# Brake light flashes everytime i press the pedal



## fastfours (Mar 12, 2005)

87 Quattro 5000 S. Was doing this when I bought it. Each time I step on the brake pedal, light starts flashing and beeping. Check the fluid lvl, its good, although I have a small leak somewhere. Local shop thought it was the slave clutch cylinder hose but I think the old was fine. Cant see the leak but I know its brake fluid. Leaking near or under the rack.
Anyone have any ideas what my problem is?


----------



## jetta5000 (Jul 18, 2006)

*Re: Brake light flashes everytime i press the pedal (fastfours)*

mine has a similar leak in the steering rack (check the boots on the tie rods for the leak) but it only light and beeps occasionally, probably a variation on the same theme


----------



## yodasfro (Oct 2, 2004)

*Re: Brake light flashes everytime i press the pedal (fastfours)*

Bad brake bomb.

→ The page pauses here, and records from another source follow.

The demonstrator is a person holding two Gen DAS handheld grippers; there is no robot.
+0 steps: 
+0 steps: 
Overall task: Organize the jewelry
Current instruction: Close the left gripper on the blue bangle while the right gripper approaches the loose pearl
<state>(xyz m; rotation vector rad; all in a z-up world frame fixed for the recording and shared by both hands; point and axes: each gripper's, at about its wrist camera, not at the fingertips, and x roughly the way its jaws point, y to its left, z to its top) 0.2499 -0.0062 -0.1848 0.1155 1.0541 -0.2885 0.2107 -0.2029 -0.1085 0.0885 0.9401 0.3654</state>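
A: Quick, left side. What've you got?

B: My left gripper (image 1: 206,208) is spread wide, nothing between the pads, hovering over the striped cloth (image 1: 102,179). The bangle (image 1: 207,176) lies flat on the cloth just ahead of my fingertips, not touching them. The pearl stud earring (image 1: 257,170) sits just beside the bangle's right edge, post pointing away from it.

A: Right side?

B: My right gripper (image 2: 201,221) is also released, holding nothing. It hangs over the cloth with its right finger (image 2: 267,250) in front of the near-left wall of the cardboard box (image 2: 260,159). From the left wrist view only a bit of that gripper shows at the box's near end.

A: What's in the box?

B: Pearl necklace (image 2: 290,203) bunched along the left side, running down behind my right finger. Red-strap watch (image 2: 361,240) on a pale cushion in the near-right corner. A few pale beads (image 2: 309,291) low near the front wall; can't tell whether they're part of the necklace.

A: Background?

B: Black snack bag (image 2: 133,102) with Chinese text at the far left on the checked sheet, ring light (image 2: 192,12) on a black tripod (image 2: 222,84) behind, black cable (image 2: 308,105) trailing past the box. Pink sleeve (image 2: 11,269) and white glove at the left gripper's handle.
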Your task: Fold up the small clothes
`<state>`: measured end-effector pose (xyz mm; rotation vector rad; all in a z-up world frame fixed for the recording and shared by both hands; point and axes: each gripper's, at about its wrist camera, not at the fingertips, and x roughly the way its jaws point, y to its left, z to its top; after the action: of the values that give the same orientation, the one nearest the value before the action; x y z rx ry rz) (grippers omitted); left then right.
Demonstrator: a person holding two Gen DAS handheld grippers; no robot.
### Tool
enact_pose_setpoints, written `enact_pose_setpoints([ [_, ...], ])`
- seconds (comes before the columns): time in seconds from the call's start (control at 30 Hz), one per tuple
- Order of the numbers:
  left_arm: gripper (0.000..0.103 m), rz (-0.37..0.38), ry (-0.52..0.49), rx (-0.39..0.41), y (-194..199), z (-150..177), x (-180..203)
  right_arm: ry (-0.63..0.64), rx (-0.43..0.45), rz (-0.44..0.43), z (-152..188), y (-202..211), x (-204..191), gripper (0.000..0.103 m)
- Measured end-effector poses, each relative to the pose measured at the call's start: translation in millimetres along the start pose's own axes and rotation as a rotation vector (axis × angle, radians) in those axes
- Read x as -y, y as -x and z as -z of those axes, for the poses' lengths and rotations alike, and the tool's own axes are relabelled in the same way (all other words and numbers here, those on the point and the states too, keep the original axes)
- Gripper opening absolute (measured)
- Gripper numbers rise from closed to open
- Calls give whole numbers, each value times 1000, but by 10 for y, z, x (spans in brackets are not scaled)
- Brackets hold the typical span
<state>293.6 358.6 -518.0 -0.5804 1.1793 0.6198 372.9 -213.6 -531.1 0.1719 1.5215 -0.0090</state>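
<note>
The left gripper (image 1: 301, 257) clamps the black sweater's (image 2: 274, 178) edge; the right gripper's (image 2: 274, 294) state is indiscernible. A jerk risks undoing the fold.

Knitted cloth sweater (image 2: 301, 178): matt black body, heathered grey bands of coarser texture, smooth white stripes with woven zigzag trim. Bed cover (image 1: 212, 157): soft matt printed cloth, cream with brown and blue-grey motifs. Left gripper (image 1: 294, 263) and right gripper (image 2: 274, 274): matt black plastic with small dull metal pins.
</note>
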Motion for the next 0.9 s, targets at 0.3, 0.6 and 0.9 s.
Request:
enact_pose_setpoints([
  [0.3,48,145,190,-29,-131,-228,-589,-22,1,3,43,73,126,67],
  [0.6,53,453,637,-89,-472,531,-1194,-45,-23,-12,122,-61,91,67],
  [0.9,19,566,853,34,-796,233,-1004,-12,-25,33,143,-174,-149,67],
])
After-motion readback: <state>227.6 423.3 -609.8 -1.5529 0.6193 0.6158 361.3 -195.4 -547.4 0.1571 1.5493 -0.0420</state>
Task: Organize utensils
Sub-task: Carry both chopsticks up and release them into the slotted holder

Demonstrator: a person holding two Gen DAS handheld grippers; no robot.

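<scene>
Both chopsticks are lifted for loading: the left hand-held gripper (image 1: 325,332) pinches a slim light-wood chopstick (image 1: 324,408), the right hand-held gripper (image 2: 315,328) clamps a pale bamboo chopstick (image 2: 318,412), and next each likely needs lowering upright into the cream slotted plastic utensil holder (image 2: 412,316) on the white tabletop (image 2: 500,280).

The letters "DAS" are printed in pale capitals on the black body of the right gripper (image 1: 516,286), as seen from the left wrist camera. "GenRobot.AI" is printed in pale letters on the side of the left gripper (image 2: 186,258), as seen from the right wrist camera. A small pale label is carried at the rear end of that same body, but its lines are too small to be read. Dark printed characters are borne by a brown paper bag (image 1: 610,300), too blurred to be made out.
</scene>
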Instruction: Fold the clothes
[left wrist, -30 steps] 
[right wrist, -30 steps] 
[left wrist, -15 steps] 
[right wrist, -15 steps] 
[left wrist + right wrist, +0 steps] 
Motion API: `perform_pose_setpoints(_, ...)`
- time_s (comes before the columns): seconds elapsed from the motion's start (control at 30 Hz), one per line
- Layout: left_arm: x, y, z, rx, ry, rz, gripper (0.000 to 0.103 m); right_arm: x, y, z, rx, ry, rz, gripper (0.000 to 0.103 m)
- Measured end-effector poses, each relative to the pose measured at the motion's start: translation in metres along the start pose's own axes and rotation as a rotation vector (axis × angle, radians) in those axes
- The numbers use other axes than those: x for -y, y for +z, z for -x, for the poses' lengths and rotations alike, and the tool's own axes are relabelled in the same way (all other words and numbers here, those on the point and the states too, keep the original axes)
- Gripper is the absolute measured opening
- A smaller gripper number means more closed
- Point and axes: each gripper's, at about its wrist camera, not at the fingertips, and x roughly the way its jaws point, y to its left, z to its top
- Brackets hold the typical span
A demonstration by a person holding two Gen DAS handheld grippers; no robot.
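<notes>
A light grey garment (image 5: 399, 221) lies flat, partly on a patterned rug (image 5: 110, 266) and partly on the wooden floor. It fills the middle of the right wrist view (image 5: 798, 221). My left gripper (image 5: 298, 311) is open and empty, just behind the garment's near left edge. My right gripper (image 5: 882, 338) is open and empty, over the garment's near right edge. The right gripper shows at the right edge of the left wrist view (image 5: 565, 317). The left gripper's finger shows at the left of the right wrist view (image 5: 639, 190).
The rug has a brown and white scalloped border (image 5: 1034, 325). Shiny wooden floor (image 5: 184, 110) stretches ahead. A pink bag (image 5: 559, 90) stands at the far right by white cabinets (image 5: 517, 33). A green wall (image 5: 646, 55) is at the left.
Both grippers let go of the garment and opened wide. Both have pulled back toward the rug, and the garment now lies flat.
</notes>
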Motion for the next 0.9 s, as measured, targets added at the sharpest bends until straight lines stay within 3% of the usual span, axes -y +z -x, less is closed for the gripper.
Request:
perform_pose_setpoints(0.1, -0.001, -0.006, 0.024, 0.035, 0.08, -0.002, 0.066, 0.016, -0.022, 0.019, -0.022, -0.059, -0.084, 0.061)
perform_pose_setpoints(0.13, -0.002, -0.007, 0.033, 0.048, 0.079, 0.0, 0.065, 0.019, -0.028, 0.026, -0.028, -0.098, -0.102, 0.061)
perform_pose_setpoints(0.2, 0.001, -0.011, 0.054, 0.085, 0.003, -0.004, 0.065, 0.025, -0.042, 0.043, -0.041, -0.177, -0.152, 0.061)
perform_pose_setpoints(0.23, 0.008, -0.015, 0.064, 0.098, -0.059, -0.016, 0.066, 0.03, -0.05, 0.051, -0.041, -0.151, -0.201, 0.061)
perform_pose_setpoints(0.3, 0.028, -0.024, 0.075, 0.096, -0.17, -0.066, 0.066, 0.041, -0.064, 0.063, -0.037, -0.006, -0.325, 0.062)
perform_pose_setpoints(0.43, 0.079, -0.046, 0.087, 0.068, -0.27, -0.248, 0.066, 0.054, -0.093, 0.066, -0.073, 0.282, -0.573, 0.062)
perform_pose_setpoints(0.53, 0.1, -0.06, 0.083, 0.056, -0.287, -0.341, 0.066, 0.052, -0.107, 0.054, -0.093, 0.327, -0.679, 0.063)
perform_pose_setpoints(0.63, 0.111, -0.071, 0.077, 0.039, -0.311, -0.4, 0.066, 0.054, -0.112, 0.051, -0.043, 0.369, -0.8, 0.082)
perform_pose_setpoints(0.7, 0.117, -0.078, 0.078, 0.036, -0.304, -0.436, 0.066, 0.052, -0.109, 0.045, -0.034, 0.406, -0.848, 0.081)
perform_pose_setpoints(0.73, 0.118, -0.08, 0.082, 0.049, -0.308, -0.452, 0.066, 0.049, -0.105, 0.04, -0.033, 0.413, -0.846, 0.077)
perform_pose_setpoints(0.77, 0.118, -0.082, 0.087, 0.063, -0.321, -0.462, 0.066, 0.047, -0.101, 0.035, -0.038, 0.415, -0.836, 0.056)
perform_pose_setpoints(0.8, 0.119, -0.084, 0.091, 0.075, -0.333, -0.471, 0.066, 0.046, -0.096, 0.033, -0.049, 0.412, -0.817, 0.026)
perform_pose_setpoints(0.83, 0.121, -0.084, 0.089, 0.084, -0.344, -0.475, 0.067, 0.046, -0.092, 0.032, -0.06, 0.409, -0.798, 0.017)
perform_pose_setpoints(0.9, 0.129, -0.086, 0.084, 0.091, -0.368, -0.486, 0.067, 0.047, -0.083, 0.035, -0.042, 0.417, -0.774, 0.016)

You can get them re-charged 
http://home.comcast.net/~desmo888/audibomb.html


----------



## srvfan84 (Jun 23, 2006)

*Re: Brake light flashes everytime i press the pedal (yodasfro)*

Bombs are a common failure, but so are steering racks, especially on 5000s. They make reseal kits for the steering racks. They're at such a high pressure they tend to develop leaks there. The later 100/200s used a little lower pressure for the hydraulic lines because of that.


----------



## fastfours (Mar 12, 2005)

mmmk...so where is the brake bomb located? and why would the rack be causing my brakes to have problems?


----------



## fastfours (Mar 12, 2005)

and how hard is it to change the seals for the rack?


----------



## fastfours (Mar 12, 2005)

Found the problem....changed the cap on the PS fluid and beeping went away....


----------